George Emilio Sanchez will present “XIV” at Phantom Theater on August 30 and 31 at 8 p.m.

George Emilio Sanchez – actor, activist, professor (chairperson of the Department of Performing and Creative Arts at The City University of New York) – is presenting “XIV” (as in the XIVth Amendment of the U.S. Constitution) at Phantom Theater on August 30 and 31. “XIV,” which melds autobiography and history in a performance that conveys the injustices racialized communities face as they fight for “equal protection of the laws,” premiered at Dixon Place in New York City on June 6 of this year. The piece revolves around a 1946 class action suit by five Mexican-American families to have their children accepted into Orange County, California, public schools by applying the XIVth Amendment. (This preceded Brown vs. Board of Education by a decade.)

In an interview about “XIV,” Sanchez said that it “is the first installment of a performance series I am creating titled ‘Performing the Constitution.’” He is focusing on delving into and examining key areas of this country’s history as it relates to the U.S. Constitution and how it relates to how we struggle to live together. “I am interlacing the history with my personal experience of being a natural born citizen in a country that perpetually paints me as an outsider because of how I look,” he said.

A critic for Broadway World News wrote, “’XIV’ serves as a creative counterpoint to the current events surrounding the realities of undocumented ‘dreamers’ and the vitriolic calls for building a wall.” Sanchez agrees that this is an “unprecedented” time.

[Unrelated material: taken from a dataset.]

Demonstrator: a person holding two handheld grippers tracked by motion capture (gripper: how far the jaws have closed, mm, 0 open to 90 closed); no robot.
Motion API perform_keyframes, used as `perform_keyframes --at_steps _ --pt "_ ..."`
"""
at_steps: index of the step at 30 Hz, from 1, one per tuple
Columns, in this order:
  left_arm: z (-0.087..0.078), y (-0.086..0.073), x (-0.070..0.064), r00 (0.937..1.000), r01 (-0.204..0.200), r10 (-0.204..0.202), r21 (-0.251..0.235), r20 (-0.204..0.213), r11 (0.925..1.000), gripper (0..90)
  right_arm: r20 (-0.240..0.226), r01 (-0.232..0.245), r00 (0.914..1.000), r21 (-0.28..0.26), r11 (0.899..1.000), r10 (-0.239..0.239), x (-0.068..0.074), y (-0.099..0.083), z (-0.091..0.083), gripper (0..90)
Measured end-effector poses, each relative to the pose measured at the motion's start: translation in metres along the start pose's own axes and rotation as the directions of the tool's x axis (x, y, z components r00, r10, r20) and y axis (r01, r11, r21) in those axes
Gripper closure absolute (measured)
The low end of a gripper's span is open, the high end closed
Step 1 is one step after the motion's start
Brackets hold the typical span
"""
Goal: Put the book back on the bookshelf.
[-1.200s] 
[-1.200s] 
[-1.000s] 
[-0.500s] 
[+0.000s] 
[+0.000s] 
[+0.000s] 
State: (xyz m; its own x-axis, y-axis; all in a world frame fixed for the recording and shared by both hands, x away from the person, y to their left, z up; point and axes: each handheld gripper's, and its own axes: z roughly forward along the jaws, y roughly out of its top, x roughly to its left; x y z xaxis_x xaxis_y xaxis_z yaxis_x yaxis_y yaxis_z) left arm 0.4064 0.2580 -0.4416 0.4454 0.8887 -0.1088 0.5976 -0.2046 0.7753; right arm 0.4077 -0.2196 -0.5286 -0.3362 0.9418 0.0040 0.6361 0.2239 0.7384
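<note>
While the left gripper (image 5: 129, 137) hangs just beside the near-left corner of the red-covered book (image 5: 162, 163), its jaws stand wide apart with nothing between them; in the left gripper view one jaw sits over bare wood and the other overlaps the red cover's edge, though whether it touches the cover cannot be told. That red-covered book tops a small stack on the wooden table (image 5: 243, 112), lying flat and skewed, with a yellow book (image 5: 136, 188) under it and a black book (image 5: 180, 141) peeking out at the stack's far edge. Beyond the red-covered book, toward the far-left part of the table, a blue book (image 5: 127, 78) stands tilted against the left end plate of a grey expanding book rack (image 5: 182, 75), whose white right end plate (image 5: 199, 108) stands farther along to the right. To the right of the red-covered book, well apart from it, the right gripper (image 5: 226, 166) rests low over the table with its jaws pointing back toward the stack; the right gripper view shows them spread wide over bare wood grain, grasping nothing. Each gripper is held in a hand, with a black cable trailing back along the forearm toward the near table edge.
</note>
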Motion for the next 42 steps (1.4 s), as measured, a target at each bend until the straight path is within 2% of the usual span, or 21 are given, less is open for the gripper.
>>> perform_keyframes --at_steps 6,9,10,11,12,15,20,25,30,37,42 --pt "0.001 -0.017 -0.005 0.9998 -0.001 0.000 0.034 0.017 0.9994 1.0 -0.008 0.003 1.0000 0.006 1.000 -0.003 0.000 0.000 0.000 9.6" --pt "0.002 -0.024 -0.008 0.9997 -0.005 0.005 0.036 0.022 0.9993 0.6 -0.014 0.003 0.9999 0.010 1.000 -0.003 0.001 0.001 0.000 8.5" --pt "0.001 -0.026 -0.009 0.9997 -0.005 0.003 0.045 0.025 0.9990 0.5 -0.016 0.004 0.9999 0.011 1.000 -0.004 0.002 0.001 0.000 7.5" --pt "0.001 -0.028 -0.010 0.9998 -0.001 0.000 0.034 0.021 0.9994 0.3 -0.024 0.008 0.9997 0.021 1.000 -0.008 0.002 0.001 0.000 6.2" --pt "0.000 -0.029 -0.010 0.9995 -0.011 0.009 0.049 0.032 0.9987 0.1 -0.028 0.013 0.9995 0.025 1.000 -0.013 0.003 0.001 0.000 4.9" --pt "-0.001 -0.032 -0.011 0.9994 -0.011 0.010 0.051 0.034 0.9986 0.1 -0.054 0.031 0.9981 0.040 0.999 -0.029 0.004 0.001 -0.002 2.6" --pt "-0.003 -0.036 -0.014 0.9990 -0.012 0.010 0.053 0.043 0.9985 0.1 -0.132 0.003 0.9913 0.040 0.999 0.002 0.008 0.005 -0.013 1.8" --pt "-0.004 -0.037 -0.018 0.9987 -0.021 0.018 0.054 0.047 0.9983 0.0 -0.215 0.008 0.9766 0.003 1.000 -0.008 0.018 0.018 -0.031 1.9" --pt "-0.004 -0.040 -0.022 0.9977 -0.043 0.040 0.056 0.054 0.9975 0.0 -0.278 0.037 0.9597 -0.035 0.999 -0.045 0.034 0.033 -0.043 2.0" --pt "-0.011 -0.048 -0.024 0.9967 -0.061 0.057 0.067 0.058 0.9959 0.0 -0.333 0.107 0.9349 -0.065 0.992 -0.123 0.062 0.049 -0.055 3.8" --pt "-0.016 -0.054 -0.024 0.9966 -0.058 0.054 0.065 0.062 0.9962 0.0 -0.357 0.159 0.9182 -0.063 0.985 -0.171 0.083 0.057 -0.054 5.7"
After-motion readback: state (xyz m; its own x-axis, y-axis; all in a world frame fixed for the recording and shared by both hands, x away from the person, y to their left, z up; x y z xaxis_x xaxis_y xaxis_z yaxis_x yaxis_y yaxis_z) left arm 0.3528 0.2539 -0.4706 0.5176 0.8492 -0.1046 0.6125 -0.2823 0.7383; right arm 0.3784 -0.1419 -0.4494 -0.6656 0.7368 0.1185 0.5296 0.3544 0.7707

He referred to the political rhetoric that daily spews out of the oval office by the occupant: “It is volatile, divisive and intended to provoke everyone. It’s mind-boggling how an elected representative can trample on the Constitution and peoples’ rights so shamelessly.”

Sanchez and his family arrived in California from Ecuador. As a boy he noticed prejudice immediately. He lived in tract housing in a mostly white neighborhood, while the Mexicans and Mexican-Americans lived El Barrio. He said, “The silence of segregation (and prejudice) landed on my subconscious and continues to pulse through my brown boy lens.” As he grew older, he began questioning why it took 13 amendments to finally legislate what should have been most obvious – everyone is part of the Constitution. He became an activist and an artist. “My art-making is directly connected to my social and political activism,” he said. “Writing is central to my creative and performance work, and much of my activism comes out of my art-making as well. But writing and words are what keeps me alive.”

The show runs Friday and Saturday, August 30 and 31, at 8 p.m. in the Edgcomb Barn on Dump Road in Warren. There will be a Q&A after the show.